**What is expected**
In the listing below, the answer starts at the line that has "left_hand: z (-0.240" and stops after the line that has "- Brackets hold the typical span"; please repeat that part exactly and nothing more.

**Exercise data**
'''
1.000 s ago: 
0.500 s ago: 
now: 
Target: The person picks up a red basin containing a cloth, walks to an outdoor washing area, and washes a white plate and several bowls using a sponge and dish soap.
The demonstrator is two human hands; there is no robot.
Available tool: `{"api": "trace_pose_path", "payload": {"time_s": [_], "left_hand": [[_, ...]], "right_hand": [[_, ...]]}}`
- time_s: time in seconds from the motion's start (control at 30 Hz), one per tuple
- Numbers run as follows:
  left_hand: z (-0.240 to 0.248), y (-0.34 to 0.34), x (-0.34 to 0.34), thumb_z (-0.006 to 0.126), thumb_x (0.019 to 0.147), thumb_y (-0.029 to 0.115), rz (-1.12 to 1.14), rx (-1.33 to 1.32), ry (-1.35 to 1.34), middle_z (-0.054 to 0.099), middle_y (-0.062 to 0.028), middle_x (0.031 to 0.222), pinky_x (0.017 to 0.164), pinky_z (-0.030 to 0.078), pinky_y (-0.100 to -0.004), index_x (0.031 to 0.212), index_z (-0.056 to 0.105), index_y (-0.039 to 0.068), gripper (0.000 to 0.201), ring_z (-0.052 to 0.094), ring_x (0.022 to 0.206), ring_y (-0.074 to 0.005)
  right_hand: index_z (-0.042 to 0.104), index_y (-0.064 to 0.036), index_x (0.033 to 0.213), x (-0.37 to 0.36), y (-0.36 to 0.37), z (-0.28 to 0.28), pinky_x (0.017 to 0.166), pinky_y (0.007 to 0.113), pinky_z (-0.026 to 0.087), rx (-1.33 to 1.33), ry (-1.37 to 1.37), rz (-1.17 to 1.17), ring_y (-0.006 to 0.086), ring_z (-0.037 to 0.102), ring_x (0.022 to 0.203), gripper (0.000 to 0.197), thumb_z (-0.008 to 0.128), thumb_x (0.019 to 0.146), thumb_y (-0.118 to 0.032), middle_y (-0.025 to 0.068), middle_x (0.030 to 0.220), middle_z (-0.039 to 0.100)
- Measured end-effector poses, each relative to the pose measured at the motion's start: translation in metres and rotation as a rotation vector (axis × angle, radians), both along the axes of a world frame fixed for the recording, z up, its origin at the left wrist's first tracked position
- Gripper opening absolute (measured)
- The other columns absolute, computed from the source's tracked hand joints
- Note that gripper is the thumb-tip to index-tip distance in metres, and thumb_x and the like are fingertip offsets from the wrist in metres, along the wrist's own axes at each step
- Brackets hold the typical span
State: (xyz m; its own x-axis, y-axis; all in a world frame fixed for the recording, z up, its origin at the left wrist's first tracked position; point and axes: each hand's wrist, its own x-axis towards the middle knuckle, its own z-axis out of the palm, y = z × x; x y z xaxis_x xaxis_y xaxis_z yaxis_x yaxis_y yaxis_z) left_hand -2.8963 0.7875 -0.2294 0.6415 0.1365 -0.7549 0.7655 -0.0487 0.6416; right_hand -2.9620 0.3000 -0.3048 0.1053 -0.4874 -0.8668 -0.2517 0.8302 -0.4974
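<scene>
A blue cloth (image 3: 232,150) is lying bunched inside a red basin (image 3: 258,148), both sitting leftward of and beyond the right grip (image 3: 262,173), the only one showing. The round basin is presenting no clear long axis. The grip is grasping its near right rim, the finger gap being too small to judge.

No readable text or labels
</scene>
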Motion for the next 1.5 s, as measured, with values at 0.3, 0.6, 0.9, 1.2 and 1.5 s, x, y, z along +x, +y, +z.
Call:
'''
**Solution below**
  left_hand: z (-0.240 to 0.248), y (-0.34 to 0.34), x (-0.34 to 0.34), thumb_z (-0.006 to 0.126), thumb_x (0.019 to 0.147), thumb_y (-0.029 to 0.115), rz (-1.12 to 1.14), rx (-1.33 to 1.32), ry (-1.35 to 1.34), middle_z (-0.054 to 0.099), middle_y (-0.062 to 0.028), middle_x (0.031 to 0.222), pinky_x (0.017 to 0.164), pinky_z (-0.030 to 0.078), pinky_y (-0.100 to -0.004), index_x (0.031 to 0.212), index_z (-0.056 to 0.105), index_y (-0.039 to 0.068), gripper (0.000 to 0.201), ring_z (-0.052 to 0.094), ring_x (0.022 to 0.206), ring_y (-0.074 to 0.005)
  right_hand: index_z (-0.042 to 0.104), index_y (-0.064 to 0.036), index_x (0.033 to 0.213), x (-0.37 to 0.36), y (-0.36 to 0.37), z (-0.28 to 0.28), pinky_x (0.017 to 0.166), pinky_y (0.007 to 0.113), pinky_z (-0.026 to 0.087), rx (-1.33 to 1.33), ry (-1.37 to 1.37), rz (-1.17 to 1.17), ring_y (-0.006 to 0.086), ring_z (-0.037 to 0.102), ring_x (0.022 to 0.203), gripper (0.000 to 0.197), thumb_z (-0.008 to 0.128), thumb_x (0.019 to 0.146), thumb_y (-0.118 to 0.032), middle_y (-0.025 to 0.068), middle_x (0.030 to 0.220), middle_z (-0.039 to 0.100)
- Measured end-effector poses, each relative to the pose measured at the motion's start: translation in metres and rotation as a rotation vector (axis × angle, radians), both along the axes of a world frame fixed for the recording, z up, its origin at the left wrist's first tracked position
- Gripper opening absolute (measured)
- The other columns absolute, computed from the source's tracked hand joints
- Note that gripper is the thumb-tip to index-tip distance in metres, and thumb_x and the like are fingertip offsets from the wrist in metres, along the wrist's own axes at each step
- Brackets hold the typical span

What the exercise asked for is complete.